Here’s a quick example: a more human organization will be more open, which means embracing decentralization. Our machine-based organizations have been overly centralized, focusing control and power in the center. This improved productivity, but led to our problems with agility and engagement. Embracing decentralization means shifting control and power away from the center and towards the periphery.
This doesn’t mean radical decentralization. Some people will still be in charge of things. But how can you create a culture that allows greater decision-making at the edges, rather than just in the center? Google has done this through its now-famous “20% time” policy. All Google employees are allowed to spend 20% of their time working on anything they want. They get to decide what they work on, at least for that 20% chunk. They don’t have complete control, and that’s fine. But by giving them a focused container where they do have control, Google is feeding their need for human autonomy, and the results have been impressive (Gmail, for instance, was developed initially by a Google employee during their 20% time).
That’s just one example, but wherever you are in your organization you should be able to come up with other “containers”: limited areas where you can let people in the periphery make more decisions, have more visibility and voice, or take more action to solve the problems they are facing. As you do this, you’ll unlock new power. Your employees will be more engaged, and you’ll have more resources helping you to stay ahead of the competition.
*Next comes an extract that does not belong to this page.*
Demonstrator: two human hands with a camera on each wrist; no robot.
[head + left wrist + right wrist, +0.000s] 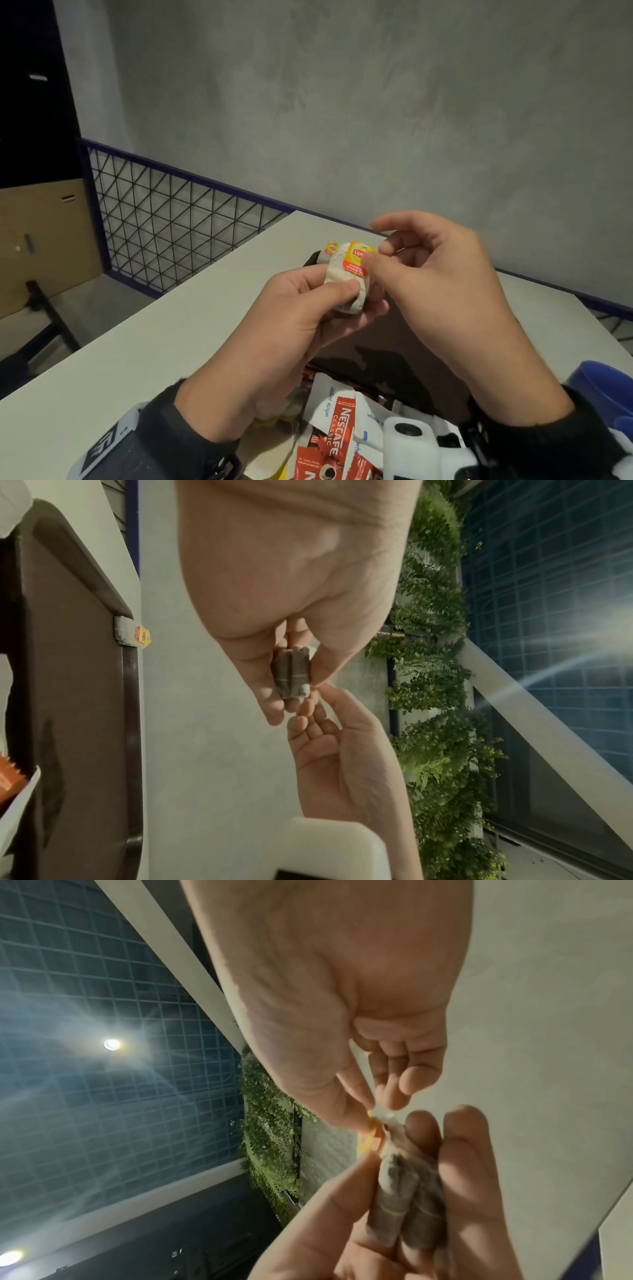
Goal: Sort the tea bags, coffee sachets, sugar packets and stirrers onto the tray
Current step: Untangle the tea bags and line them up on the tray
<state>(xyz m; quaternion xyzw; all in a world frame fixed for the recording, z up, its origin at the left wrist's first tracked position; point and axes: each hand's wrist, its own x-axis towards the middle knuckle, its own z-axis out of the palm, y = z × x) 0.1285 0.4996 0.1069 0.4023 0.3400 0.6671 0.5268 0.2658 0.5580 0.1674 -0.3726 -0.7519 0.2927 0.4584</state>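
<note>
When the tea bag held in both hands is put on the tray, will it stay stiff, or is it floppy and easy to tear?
Probably soft: the tea bag bulges in folds under the left hand grip. Likely light, since fingertips alone carry it. The paper tag, pinched by the right hand, looks thin; a hard pull might tear it or its string.

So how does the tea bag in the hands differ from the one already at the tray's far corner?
The held tea bag is up off the table, gripped by the left hand, while the placed tea bag lies at the far corner of the tray. The held one's tag is pinched by the right hand; nothing touches the placed one's tag. Both are pale paper bags with yellow and red tags.
</note>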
And that’s just one example. There are similar opportunities to be found in embracing transparency, supporting more truth and authenticity, and building your capacity for experimentation and learning at all levels. The shift from a mechanical organization to a human one will go deep and wide. But don’t be daunted by it. Just get started. Wherever you are in the organization, there is something you can do to start moving the needle in the direction of being human. And as you do, you will likely start to see those frustrations with the current management regime start to dissipate. You may even discover that your organization can start to implement social media more effectively. But more importantly, you’ll remove the shackles of machine-based management that have been holding us back and increase your capacity to shape your own future.